Positive seasonality is driving large money flows into U.S. stocks. If history is a guide, smart money buying now will exit these positions by year-end. The momentum crowd will continue to hold, likely riding positions lower into the new year.

Magnificent Seven Money Flow Watch

Most portfolios are now heavily concentrated in the Mag 7 stocks, making daily money flow monitoring critical. In early trading, money flows are positive in Amazon.com, Inc. (AMZN), Microsoft Corp (MSFT), NVIDIA Corp (NVDA), and Tesla Inc (TSLA).

Money flows are neutral in Alphabet Inc Class C (GOOG) and Meta Platforms Inc (META).

Money flows are negative in Apple Inc (AAPL).

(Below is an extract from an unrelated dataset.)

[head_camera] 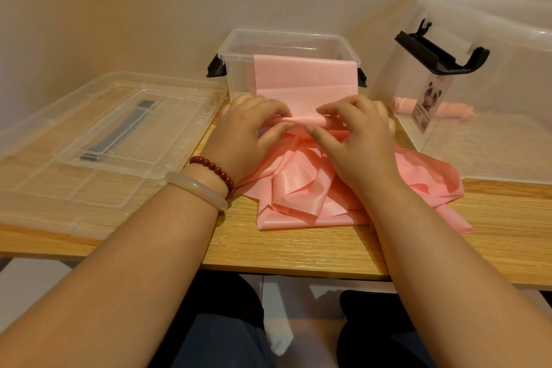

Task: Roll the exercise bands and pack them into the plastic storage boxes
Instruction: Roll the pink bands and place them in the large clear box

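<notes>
Both hands are curled around a thin pink roll of exercise band: the left hand pinches its left end between thumb and fingertips, and the right hand pinches the right end the same way. Just beyond the fingertips, the flat band runs up and over the front rim of a small clear box. Under both wrists lies a loose heap of pink band on the wooden table. Left of the left hand rests a clear lid, top down. Right of the right hand a larger clear box holds a rolled band. The left wrist wears a bead bracelet and a pale bangle
</notes>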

In broader market ETFs, money flows are neutral in SPDR S&P 500 ETF Trust (SPY) and positive in Nasdaq 100 ETF (QQQ).

Bitcoin Holds Steady

Bitcoin (BTC) is range bound, neither breaking out nor breaking down in the current environment.

What Should Investors Do Now?

Consider continuing to hold good, very long-term existing positions. Based on individual risk preference, consider a protection band consisting of cash, Treasury bills, or short-term tactical trades, along with short to medium-term hedges. This approach lets you protect capital while still participating in upside moves.

You can determine your protection bands by adding cash to hedges. The high band of protection is appropriate for older or conservative investors. The low band is appropriate for younger or aggressive investors. If you don't hedge, total cash levels should be higher than stated but significantly less than cash plus hedges combined.

A protection band of 0% would be very bullish, indicating full investment with zero cash. A protection band of 100% would be very bearish, indicating aggressive protection with cash and hedges or aggressive short selling.

It's worth remembering that you cannot take advantage of new upcoming opportunities if you're not holding enough cash. When adjusting hedge levels, consider using partial stop quantities for individual stock positions (non-ETF), wider stops on remaining quantities, and allowing more room for high beta stocks that move more than the market.

The Traditional 60/40 Portfolio Question

Probability-based risk reward adjusted for inflation does not favor long duration strategic bond allocation at this time.

Those who want to stick to the traditional 60% allocation to stocks and 40% to bonds may consider focusing on only high-quality bonds with five-year duration or less. Those willing to bring sophistication to their investing may consider using bond ETFs as tactical positions rather than strategic positions at this time.

The release of PCE and personal income and spending data has been delayed, removing another data point from an already murky picture.